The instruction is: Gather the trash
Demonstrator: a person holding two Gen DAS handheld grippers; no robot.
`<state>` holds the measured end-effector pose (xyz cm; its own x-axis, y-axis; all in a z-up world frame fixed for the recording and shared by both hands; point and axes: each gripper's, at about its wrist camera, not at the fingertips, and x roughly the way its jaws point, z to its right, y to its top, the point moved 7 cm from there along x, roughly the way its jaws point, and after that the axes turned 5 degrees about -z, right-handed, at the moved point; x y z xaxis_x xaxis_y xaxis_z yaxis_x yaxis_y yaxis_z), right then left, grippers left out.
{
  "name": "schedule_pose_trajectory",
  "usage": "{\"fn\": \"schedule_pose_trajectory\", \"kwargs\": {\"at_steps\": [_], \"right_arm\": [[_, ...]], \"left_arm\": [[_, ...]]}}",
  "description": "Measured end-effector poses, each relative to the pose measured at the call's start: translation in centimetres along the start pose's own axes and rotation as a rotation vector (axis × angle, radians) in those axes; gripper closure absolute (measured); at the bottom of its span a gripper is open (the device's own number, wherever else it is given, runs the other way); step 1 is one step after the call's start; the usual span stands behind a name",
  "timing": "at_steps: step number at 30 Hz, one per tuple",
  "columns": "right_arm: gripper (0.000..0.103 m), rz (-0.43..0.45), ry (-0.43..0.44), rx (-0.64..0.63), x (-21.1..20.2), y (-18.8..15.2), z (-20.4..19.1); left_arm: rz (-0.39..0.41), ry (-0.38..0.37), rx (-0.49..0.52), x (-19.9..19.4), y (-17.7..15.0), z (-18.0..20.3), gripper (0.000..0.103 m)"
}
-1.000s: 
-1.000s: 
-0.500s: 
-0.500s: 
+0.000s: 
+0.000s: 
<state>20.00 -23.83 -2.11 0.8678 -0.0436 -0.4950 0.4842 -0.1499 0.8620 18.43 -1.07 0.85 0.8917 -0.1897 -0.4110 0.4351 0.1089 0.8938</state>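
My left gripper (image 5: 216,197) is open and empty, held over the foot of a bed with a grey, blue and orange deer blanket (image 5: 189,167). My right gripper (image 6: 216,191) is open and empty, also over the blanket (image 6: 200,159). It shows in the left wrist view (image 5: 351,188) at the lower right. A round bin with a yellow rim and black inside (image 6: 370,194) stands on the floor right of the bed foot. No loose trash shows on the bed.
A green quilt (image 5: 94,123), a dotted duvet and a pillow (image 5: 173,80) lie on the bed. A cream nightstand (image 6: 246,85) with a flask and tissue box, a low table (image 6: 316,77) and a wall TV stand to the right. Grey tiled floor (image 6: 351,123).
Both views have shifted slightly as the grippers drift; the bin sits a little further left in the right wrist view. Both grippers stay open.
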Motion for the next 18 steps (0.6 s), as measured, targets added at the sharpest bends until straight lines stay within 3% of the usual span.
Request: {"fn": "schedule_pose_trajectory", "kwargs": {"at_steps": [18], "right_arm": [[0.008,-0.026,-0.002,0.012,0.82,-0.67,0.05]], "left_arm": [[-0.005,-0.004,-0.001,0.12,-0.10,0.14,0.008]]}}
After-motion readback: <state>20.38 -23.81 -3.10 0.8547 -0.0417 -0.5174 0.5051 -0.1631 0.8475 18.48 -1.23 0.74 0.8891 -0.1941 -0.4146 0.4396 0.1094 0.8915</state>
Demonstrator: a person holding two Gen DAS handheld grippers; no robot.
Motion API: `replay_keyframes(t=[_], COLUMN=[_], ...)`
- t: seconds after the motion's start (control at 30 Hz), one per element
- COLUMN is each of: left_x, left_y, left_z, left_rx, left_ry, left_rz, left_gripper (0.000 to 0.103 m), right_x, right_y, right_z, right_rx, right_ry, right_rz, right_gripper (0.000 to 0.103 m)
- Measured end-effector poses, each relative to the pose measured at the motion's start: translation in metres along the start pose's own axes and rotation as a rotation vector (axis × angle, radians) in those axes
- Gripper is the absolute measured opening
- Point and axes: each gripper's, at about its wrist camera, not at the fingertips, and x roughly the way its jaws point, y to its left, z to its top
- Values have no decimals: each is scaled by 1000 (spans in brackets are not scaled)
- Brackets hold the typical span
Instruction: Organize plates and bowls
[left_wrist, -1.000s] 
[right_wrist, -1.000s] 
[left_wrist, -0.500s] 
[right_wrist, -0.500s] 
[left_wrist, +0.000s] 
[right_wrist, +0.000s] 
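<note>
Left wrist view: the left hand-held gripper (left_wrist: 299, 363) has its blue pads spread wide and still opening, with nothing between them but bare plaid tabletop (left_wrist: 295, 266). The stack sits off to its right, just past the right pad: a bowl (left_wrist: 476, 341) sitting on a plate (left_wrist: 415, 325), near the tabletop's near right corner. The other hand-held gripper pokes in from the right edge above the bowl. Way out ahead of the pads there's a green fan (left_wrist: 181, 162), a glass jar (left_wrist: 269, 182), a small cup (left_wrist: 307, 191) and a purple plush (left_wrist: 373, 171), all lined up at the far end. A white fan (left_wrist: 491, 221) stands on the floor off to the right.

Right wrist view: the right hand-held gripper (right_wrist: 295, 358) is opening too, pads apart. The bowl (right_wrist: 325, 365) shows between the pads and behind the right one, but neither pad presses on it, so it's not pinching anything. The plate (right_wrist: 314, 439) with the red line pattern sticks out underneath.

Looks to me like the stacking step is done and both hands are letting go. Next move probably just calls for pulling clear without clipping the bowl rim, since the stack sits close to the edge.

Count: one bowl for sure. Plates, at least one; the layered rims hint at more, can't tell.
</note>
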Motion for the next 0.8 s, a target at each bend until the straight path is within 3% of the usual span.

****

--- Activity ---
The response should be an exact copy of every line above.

--- Solution for this exercise ---
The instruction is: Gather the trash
Demonstrator: a person holding two Gen DAS handheld grippers; no robot.
`<state>` holds the measured end-effector pose (xyz cm; its own x-axis, y-axis; all in a z-up world frame fixed for the recording and shared by both hands; point and axes: each gripper's, at about its wrist camera, not at the fingertips, and x roughly the way its jaws point, z to its right, y to its top, the point moved 7 cm from there along x, roughly the way its jaws point, and after that the axes turned 5 degrees about -z, right-handed, at the moved point; x y z xaxis_x xaxis_y xaxis_z yaxis_x yaxis_y yaxis_z), right then left, grippers left out.
{
  "name": "schedule_pose_trajectory",
  "usage": "{\"fn\": \"schedule_pose_trajectory\", \"kwargs\": {\"at_steps\": [_], \"right_arm\": [[_, ...]], \"left_arm\": [[_, ...]]}}",
  "description": "Measured end-effector poses, each relative to the pose measured at the call's start: translation in centimetres along the start pose's own axes and rotation as a rotation vector (axis × angle, radians) in those axes; gripper closure absolute (measured); at the bottom of its span a gripper is open (the device's own number, wherever else it is given, runs the other way); step 1 is one step after the call's start; the usual span stands behind a name",
  "timing": "at_steps: step number at 30 Hz, one per tuple",
  "columns": "right_arm: gripper (0.000..0.103 m), rz (-0.43..0.45), ry (-0.43..0.44), rx (-0.64..0.63), x (-21.1..20.2), y (-18.8..15.2), z (-20.4..19.1); left_arm: rz (-0.39..0.41), ry (-0.38..0.37), rx (-0.49..0.52), x (-19.9..19.4), y (-17.7..15.0), z (-18.0..20.3), gripper (0.000..0.103 m)"
}
-1.000s: 
-1.000s: 
-0.500s: 
-0.500s: 
+0.000s: 
+0.000s: 
<state>20.00 -23.83 -2.11 0.8678 -0.0436 -0.4950 0.4842 -0.1499 0.8620 18.43 -1.07 0.85 0.8917 -0.1897 -0.4110 0.4351 0.1089 0.8938</state>
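My left gripper (image 5: 216,197) is open and empty, held over the foot of a bed with a grey, blue and orange deer blanket (image 5: 189,167). My right gripper (image 6: 216,191) is open and empty, also over the blanket (image 6: 200,159). It shows in the left wrist view (image 5: 351,188) at the lower right. A round bin with a yellow rim and black inside (image 6: 370,194) stands on the floor right of the bed foot. No loose trash shows on the bed.
A green quilt (image 5: 94,123), a dotted duvet and a pillow (image 5: 173,80) lie on the bed. A cream nightstand (image 6: 246,85) with a flask and tissue box, a low table (image 6: 316,77) and a wall TV stand to the right. Grey tiled floor (image 6: 351,123).
Both views have shifted slightly as the grippers drift; the bin sits a little further left in the right wrist view. Both grippers stay open.
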Motion for the next 18 steps (0.6 s), as measured, targets added at the sharpest bends until straight lines stay within 3% of the usual span.
Request: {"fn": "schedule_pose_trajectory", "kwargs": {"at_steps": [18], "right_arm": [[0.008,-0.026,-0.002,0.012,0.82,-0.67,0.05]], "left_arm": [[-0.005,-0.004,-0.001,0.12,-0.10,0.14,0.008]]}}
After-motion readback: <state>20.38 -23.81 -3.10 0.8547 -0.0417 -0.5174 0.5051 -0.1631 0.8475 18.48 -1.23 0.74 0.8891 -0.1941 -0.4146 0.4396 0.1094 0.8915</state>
Demonstrator: a person holding two Gen DAS handheld grippers; no robot.
Motion API: `replay_keyframes(t=[_], COLUMN=[_], ...)`
- t: seconds after the motion's start (control at 30 Hz), one per element
- COLUMN is each of: left_x, left_y, left_z, left_rx, left_ry, left_rz, left_gripper (0.000 to 0.103 m), right_x, right_y, right_z, right_rx, right_ry, right_rz, right_gripper (0.000 to 0.103 m)
- Measured end-effector poses, each relative to the pose measured at the motion's start: translation in metres along the start pose's own axes and rotation as a rotation vector (axis × angle, radians) in those axes
- Gripper is the absolute measured opening
- Point and axes: each gripper's, at about its wrist camera, not at the fingertips, and x roughly the way its jaws point, y to its left, z to its top
- Values have no decimals: each is scaled by 1000 (spans in brackets are not scaled)
- Brackets hold the typical span
Instruction: Organize plates and bowls
[left_wrist, -1.000s] 
[right_wrist, -1.000s] 
[left_wrist, -0.500s] 
[right_wrist, -0.500s] 
[left_wrist, +0.000s] 
[right_wrist, +0.000s] 
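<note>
Left wrist view: the left hand-held gripper (left_wrist: 299, 363) has its blue pads spread wide and still opening, with nothing between them but bare plaid tabletop (left_wrist: 295, 266). The stack sits off to its right, just past the right pad: a bowl (left_wrist: 476, 341) sitting on a plate (left_wrist: 415, 325), near the tabletop's near right corner. The other hand-held gripper pokes in from the right edge above the bowl. Way out ahead of the pads there's a green fan (left_wrist: 181, 162), a glass jar (left_wrist: 269, 182), a small cup (left_wrist: 307, 191) and a purple plush (left_wrist: 373, 171), all lined up at the far end. A white fan (left_wrist: 491, 221) stands on the floor off to the right.

Right wrist view: the right hand-held gripper (right_wrist: 295, 358) is opening too, pads apart. The bowl (right_wrist: 325, 365) shows between the pads and behind the right one, but neither pad presses on it, so it's not pinching anything. The plate (right_wrist: 314, 439) with the red line pattern sticks out underneath.

Looks to me like the stacking step is done and both hands are letting go. Next move probably just calls for pulling clear without clipping the bowl rim, since the stack sits close to the edge.

Count: one bowl for sure. Plates, at least one; the layered rims hint at more, can't tell.
</note>
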Motion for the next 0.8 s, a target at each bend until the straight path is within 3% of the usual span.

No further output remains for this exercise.